By G. D. H. Cole | Go to book overview

CHAPTER XIV
THE EMPIRE—FOREIGN AFFAIRS

This chapter limited to the purely economic aspects of imperial and foreign policy—The possibilities of developing Empire trade—And migration— Gains and losses of Empire—The exploitation of native labour—British and native capitalists—British policy in Africa—Impossibility of withdrawal from imperial commitments— Great Britain and the Dominions— Investment of capital within the Empire—Bulk purchase of imperial products—The case against tariff preference—Forms of preference without a tariff—Should the Dominions grant tariff preference?—Trade relations with the non-self-governing territories of the Empire—Case against planter-control—The Empire Marketing Board and its work— Need for its development—Desirability of pooling the world's economic research—Is 'Imperialism' the enemy?—Modern growth of Empires— Need for a change of policy designed to put native interests first—The problem of 'mandated' areas—The League of Nations in relation to nonself-governing peoples—Economic functions of the League—Disarmament—The International Labour Organisation—The International Economic Conference of 1927—The lowering of barriers to international trade—The growth of international capitalist combination prepares the way for international State control—Need for international action to raise the standard of life— Great Britain's interest in this—The Russian problem—Case for full recognition— China—Imperialism as a cause of war—The rights and duties of Britain as an imperial power—Why the British Empire should not be broken up.
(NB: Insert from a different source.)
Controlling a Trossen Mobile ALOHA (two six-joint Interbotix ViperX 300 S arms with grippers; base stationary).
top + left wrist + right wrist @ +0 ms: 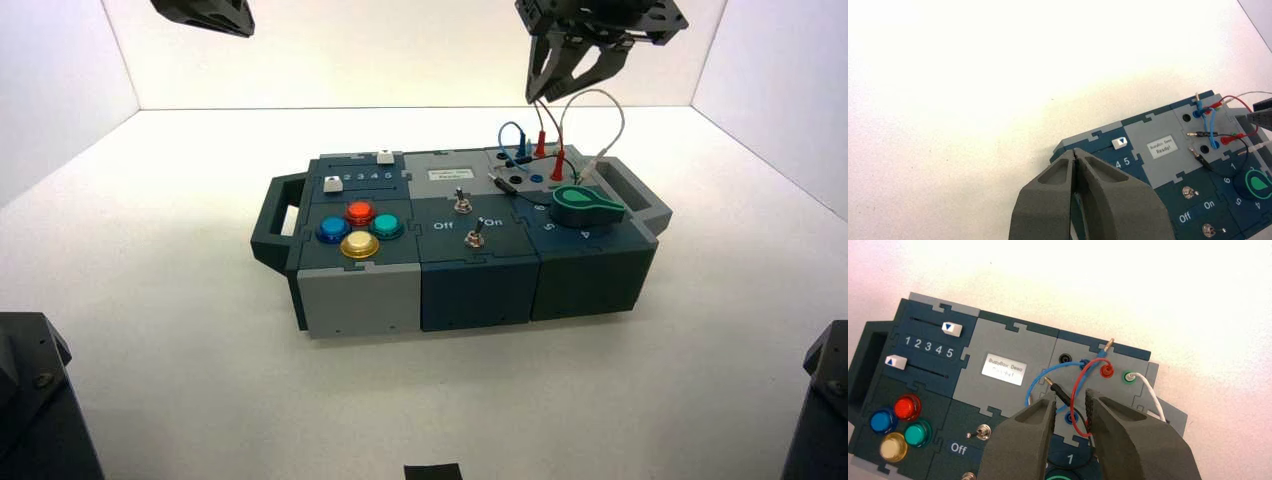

IT is not my intention, in this book, to deal directly with questions of foreign or imperial policy. I am writing, not about the policy of the next ten years in all its aspects, but about some parts of it which are directly concerned with economic and social matters in a restricted sense. There are, however, certain points at which it is clearly impossible to deal with economic and social policy without some discussion of foreign affairs and imperial relations. Already, in dealing with the future of British overseas trade, we have had to discuss the plans of the 'Imperialists' for fostering economic self-sufficiency within the Empire.